This week’s Cellpic Sunday photo was taken above northwestern Minnesota near the city of Detroit Lakes, Minnesota. The large lake in the background is Big Detroit Lake. The city can be viewed at the far end of the lake.
We were on approach to Long Lake in a 1947 Piper PA-11 Cub. I was just completing a biennial flight review and my friend and instructor took the controls for a few minutes so I could capture this image with my Samsung S-6. Fair warning, when the window is open, a large slipstream could easily suck an expensive cell phone out of the aircraft if you don’t hold on tight. I was aware and very careful not to lean toward the window. Better to have the window support in the view than to lose a cell phone. Photo edited by Snapseed via my iPad.
Join me with your own #CellpicSunday images. Only rule is the image must be taken and edited via a mobile device. Happy Imaging.
NB for my aviation oriented friends…
Departure from Long Lake, just west of the Detroit Lakes airport. Climbout for westbound heading and a couple of steep turns. Held altitude to within 50 feet (give or take) in both directions. The PA-11 is very stable, just a touch of extra throttle to hold altitude.
First lake landing parallel to the shore in extremely light winds and almost glass water (almost no ripples). Flared a bit high so dropped in a bit, but not far. Takeoff was long due to the smooth water, lifted a wing to get one float loose, the loss of water drag gave us enough speed to lift off. Instructor admonished to be sure to use enough opposite rudder to counteract the turning created by the wing lift, and be sure to stay in ground effect for a bit while speed builds.
One more lake to the south for another landing, then on to Loon Lake, my friend’s home base. On approach to landing, we could see lots of boat and jet ski traffic. We set up the descent, but just above tree level, instructor called for a practice go-around and we headed back to Long Lake.
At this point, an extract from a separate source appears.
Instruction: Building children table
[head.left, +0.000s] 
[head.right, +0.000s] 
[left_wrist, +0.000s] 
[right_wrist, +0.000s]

On the way, stall practice. The PA-11 is just as docile in a stall as it is in a steep turn.
Final landing at Loon Lake was interesting. The south end of the lake had a busy “moire-like” pattern in the water, undoubtedly due to the winds which had come up a bit. Last landing was a too-high flare, accompanied by a higher than normal sink rate. We dropped in pretty quickly, but safely. We speculated the change at the end was due to our transition from the “squirrelly water” to a calmer area. In any case, it was a safe landing, and we taxied to the dock to trailer the bird and do the paperwork. In the previous week, I’d completed the ground school portion of the flight review. The flying portion was postponed due to high winds that day. I logged 1.3 hours in “Single-engine Sea category. I’m legal to fly for another two years and current for 90 days in Single-engine Sea category.